If the stabilization of atmospheric GHG concentrations occurs, theory and modeling experiments indicate that on centennial time scales the rate of global temperature increases would steady at significantly lower rates than those of the 21st century (Hansen et al., 1985; Meehl et al., 2005; Wigley, 2005). Such scenarios suggest three stages to the anthropogenic fingerprint on global temperatures: (1) a period with an anthropogenic climate signal that cannot be detected due to climate variability being larger than the signal, (2) a period of detectable and strongly increasing transient change as a result of increasing forcing, and (3) a period of slower steady changes for near constant forcing. The focus has thus far been on the time of emergence (ToE) of anthropogenic warming, which quantifies the transition between the first two stages (Diffenbaugh & Scherer, 2011; Hawkins & Sutton, 2012; Mahlstein et al., 2011) while the time of transition between the latter two has not been probed. Here, we define a “Time of Steady Change” (TSC) as the time of reaching the third stage, which, together with ToE, provides a framework to quantify the duration of the period of rapid climate change (stage 2). This has important implications for understanding regional differences in the trajectory of climate change. While the rate of warming during the period of high transience has more immediate implications for adaptation, this transition from stage 2 to stage 3 is key to the United Nations Framework Convention on Climate Change (UNFCCC) objective of avoiding dangerous interference with the climate system (which remains relevant under the Paris agreement; Jacquet & Jamieson, 2016), since, for example, a longer period of rapid warming represents a greater challenge to ecosystem adaptation. Moreover, an improved understanding of this transition time will inform decision makers, such as water resource planners, where climate uncertainty has important implications for large‐scale infrastructure investments over long lifetimes such as dams (Hallegatte, 2009; Keller et al., 2004).

We define TSC as the time when the warming rate is undetectably different from that which we anticipate continuing for centuries (see Figure 1a and section 2). This demarcates the transition between the period of high transience in which rapid warming accompanies increasing GHG concentrations (Rogelj et al., 2012) and the period of steady change in which constant GHG concentrations lead to a significantly reduced rate of sustained warming (Gillett et al., 2011).

Figure 1

(a) Framework for estimating the Time of Steady Change (TSC) using the example of global mean surface warming rates from the Representative Concentration Pathway 4.5 (RCP4.5) ensemble. The solid red line indicates the multimodel median (MMM) warming rate over time, and the red‐shaded region indicates the range of uncertainty (±1 multimodel standard deviation). is the maximum warming rate in the 21st century. The dotted gray line is the MMM 23rd century warming rate (, and the gray‐shaded region (± indicates one multimodel standard deviation around The vertical line centered around the year 2127 is the estimated TSC as it coincides with the first of at least 20 consecutive years in which the solid red line falls within 1 of . (b) The RCP 4.5 Fossil CO2 extended stabilization emission scenario (Meinshausen et al., 2011). CO2 emissions peak in the year 2040, and by mid‐22nd century they have reduced to below 1950 emissions values. (c) The RCP 4.5 MMM global mean absolute temperature change relative to 2201–2300 with ±1 multimodel standard deviation shown in red. The black dotted line indicates the MMM global mean temperature trend over 2201–2300, estimated using linear regression.

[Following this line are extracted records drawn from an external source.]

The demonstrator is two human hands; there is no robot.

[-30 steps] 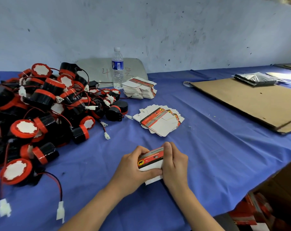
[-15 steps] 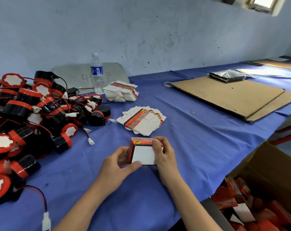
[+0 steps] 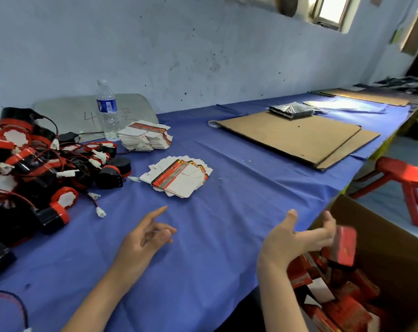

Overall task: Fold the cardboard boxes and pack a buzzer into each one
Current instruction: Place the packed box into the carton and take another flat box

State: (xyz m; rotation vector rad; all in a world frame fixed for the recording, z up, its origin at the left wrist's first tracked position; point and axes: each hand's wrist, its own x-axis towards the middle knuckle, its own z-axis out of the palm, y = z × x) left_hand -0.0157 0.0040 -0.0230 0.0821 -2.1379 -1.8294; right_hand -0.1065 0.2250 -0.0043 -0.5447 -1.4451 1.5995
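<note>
Buzzers (image 3: pixel 35 168) lay heaped on the counter's (image 3: pixel 239 212) left, flat box blanks (image 3: pixel 176 176) beside them. The left hand (image 3: pixel 145 238) hovered open, empty; the right hand (image 3: pixel 296 238), fingers spread, had a blurred folded box (image 3: pixel 344 245) at its fingertips, above the carton (image 3: pixel 394 236).

A water bottle (image 3: pixel 107 109) stands at eleven o'clock on the blue-clothed desk (image 3: pixel 227 216), just before a grey board (image 3: pixel 69 111). Flat cardboard sheets (image 3: pixel 294 140) lie at one o'clock, carrying a shiny packet (image 3: pixel 290 110). A red stool (image 3: pixel 404 173) stands at three o'clock.
</note>
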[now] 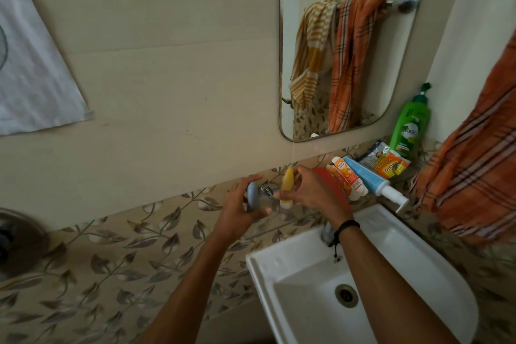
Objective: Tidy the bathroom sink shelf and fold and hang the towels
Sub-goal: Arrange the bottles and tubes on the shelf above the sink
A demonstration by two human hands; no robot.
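Counted: 2 hands, left hand [237, 205] and right hand [310, 193]. 1 blue oval piece [253, 198] is held in the left, 1 yellow piece [287, 186] in the right. Right of the right hand: 1 red item [332, 183], 2 tubes (orange tube [349, 176], blue tube [368, 179]), 2 sachets (grey sachet [373, 154], orange sachet [394, 167]), 1 green pump bottle [409, 126], 1 orange checked towel [480, 176]. Far left of the left hand: 1 white cloth [33, 78].

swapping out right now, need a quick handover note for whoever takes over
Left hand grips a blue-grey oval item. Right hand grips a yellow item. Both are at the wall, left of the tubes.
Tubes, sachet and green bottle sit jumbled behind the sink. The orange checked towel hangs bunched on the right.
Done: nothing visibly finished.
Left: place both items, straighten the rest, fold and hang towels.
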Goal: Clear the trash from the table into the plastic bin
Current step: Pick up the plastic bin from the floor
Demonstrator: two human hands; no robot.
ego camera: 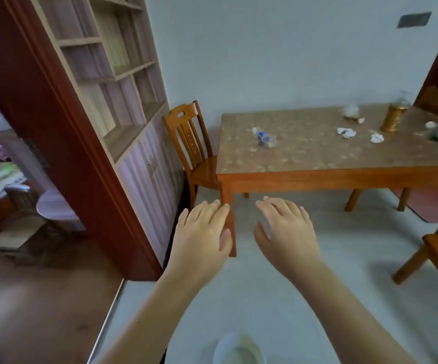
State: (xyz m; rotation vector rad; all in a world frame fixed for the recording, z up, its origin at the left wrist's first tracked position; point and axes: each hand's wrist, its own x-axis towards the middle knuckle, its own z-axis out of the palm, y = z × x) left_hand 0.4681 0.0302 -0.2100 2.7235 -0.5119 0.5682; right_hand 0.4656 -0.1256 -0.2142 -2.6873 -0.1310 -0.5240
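Both bare hands [244, 229] hover empty before crumpled paper [346, 132] on wooden table [317, 177].

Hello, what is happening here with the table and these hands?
A person stands a little away from a wooden table and holds both hands out in front, open and empty: the left hand and the right hand. Nothing has been picked up at this moment. On the table lie a crushed plastic bottle, some crumpled paper pieces and a gold canister. A white object, blurred, shows at the bottom edge; I cannot tell if it is the bin.
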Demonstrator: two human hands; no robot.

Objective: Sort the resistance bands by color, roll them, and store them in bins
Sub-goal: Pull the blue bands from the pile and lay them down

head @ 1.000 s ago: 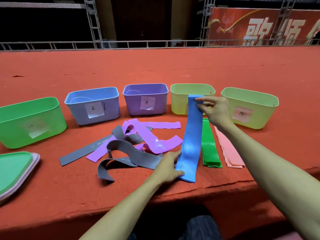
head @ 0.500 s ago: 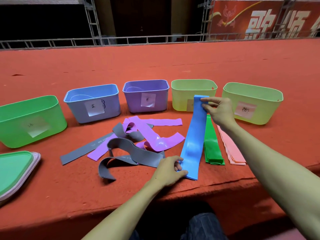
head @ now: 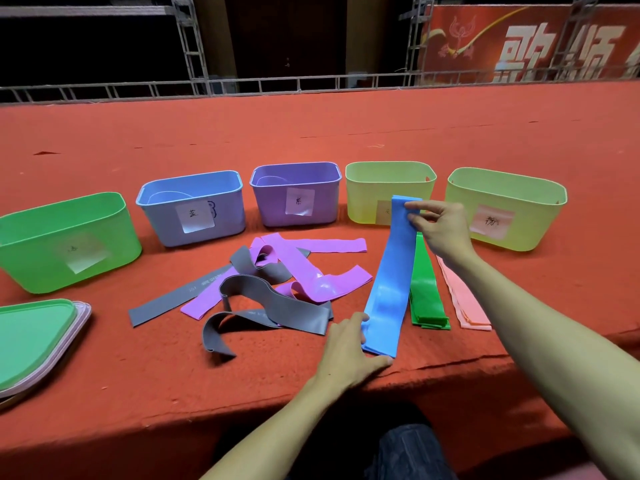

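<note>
A blue band [head: 389,282] lies stretched lengthwise on the red cloth. My right hand [head: 440,226] pinches its far end, lifted slightly in front of a yellow-green bin. My left hand [head: 349,348] presses its near end at the table edge. Flat green bands [head: 426,292] and pink bands [head: 467,299] lie to the right of it. A tangle of purple bands [head: 311,275] and grey bands [head: 270,303] lies to the left. Behind stand a green bin [head: 62,244], a blue bin [head: 194,209], a purple bin [head: 294,195] and two yellow-green bins [head: 381,188] [head: 509,209], each labelled.
Stacked green and pink lids [head: 34,341] rest at the near left. The table's front edge [head: 450,365] runs just under the band ends. A metal railing [head: 311,84] and a red banner [head: 536,43] stand behind the red cloth.
The blue band's far end has shifted a little to the right with my right hand, and its near end has settled flatter under my left hand. The other bands lie as before.
</note>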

While the ToE literature has identified regions where the anthropogenic signal will be first detectable (Hawkins & Sutton, 2012; Mahlstein et al., 2011), TSC provides a framework to characterize the length of time required to transition to a near‐constant climate state as GHG approach stabilization and to identify the regional disparities in the timing of this transition.

The remainder of this paper is organized as follows: In section 2 we describe the methods for quantifying TSC. Section 3 provides a summary of General Circulation Model (GCM) data sets used to quantify TSC. In section 4 we present the results of our analysis and section 5 provides a summary.

Methods

TSC Estimation Framework

Suppose GHG concentrations continue to increase until year 2000 + N, after which GHG concentrations stabilize and are held constant for centuries. We let m be the rate of warming at year t and assume that at some point following 2000 + N, warming slows to a steady rate, , that continues for centuries. TSC is then defined as the first of k consecutive years in which

Estimating Rates

Due to natural variability in the climate system, background noise can obscure the warming signal, especially at small spatial scales. Therefore, to estimate a robust warming rate, we first average the annual mean temperature over a 5° × 5° grid cell resolution. Note that other spatial scales of aggregation have been tested with aggregation over larger spatial scales leading to smaller values in (e.g., see Figure 1a for globally averaged rates and Figure S2 in the supporting information (SI) for rates averaged over 20° × 20° grid cell). Warming rates for each grid cell and each GCM are then estimated over a 50‐year moving window using a modified version of the Theil‐Sen bootstrap estimator (Sen, 1968): 10,000 pairs of points at least 10 years apart are uniformly randomly sampled from the 50‐year window. We exclude pairs within 10 years so that the sampled distribution of the warming rate reflects warming over decadal and longer time scales. A sample size of 10,000 pairs of points was chosen for consistency across simulations. The median slope of the 10,000 pairs is the estimated warming rate for the year in the center of the 50‐year window. A 50‐year window was chosen because it was the smallest window that produced similar estimates of TSC moving both forward in time and backward in time. Rates are then smoothed using a 10‐year moving average. This results in yearly estimated warming rates for 2031–2275 and 2036–2275 for the Coupled Model Intercomparison Project Phase 3(CMIP3) and CMIP5 ensembles, respectively.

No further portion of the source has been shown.